— Exercise details —
Without the pictures, print the lines running from the beginning of the material to the line containing "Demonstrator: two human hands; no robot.", both ends included.

---------- Raw data ----------

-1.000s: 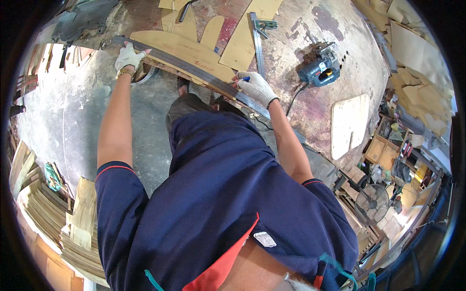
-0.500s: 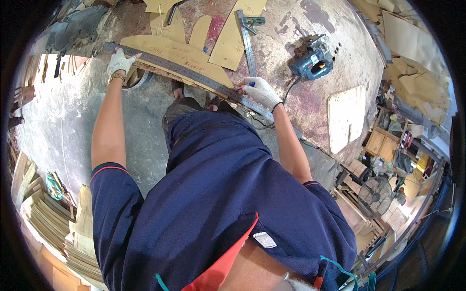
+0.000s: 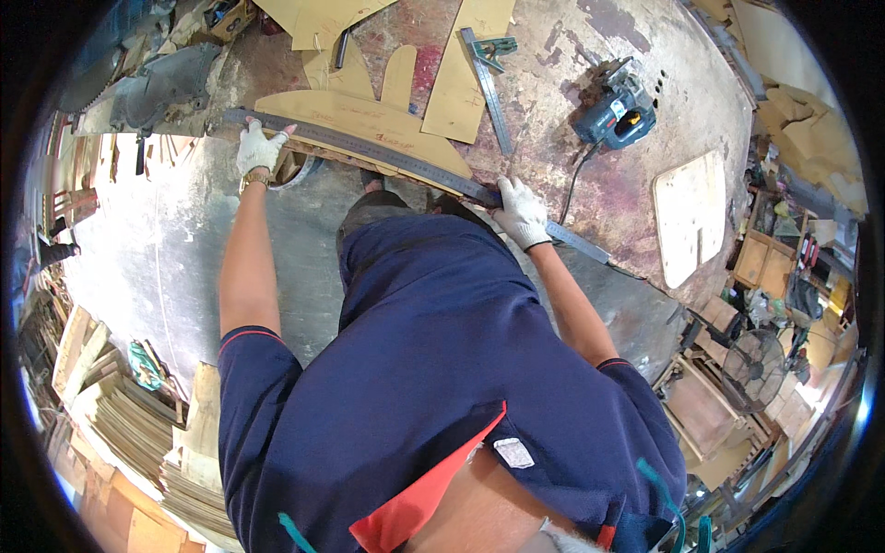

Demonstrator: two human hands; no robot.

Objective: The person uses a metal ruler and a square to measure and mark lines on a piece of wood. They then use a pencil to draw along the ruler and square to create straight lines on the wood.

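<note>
My left hand (image 3: 261, 145), in a pale knit glove, grips the left end of a long steel ruler (image 3: 366, 149). The ruler lies along the front edge of a curved yellow template (image 3: 341, 114) at the bench edge. Toward the ruler's right, my gloved right hand (image 3: 520, 212) is closed at the ruler, with a blue pen (image 3: 490, 197) mostly hidden in its fingers. Above it lie a tall yellow sheet (image 3: 454, 97) and a steel combination square (image 3: 489, 78) with a green head. A blue power tool (image 3: 616, 115) with a black cord rests to the right.
The stained bench top (image 3: 576, 198) holds other cut templates (image 3: 313, 23) and a white board (image 3: 687, 217). Dark tools (image 3: 161, 88) are at upper left, stacked wood strips (image 3: 120, 415) at lower left. A standing fan (image 3: 751, 364) and clutter line the right.
The view has shifted, so the bench appears further right. My right hand has moved right and down along the ruler, and the pen shows less. My left hand stays at the ruler's left end.
</note>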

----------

— Answer area —
-1.000s: 
-0.500s: 
+0.000s: 

Demonstrator: two human hands; no robot.

Now the answer is complete.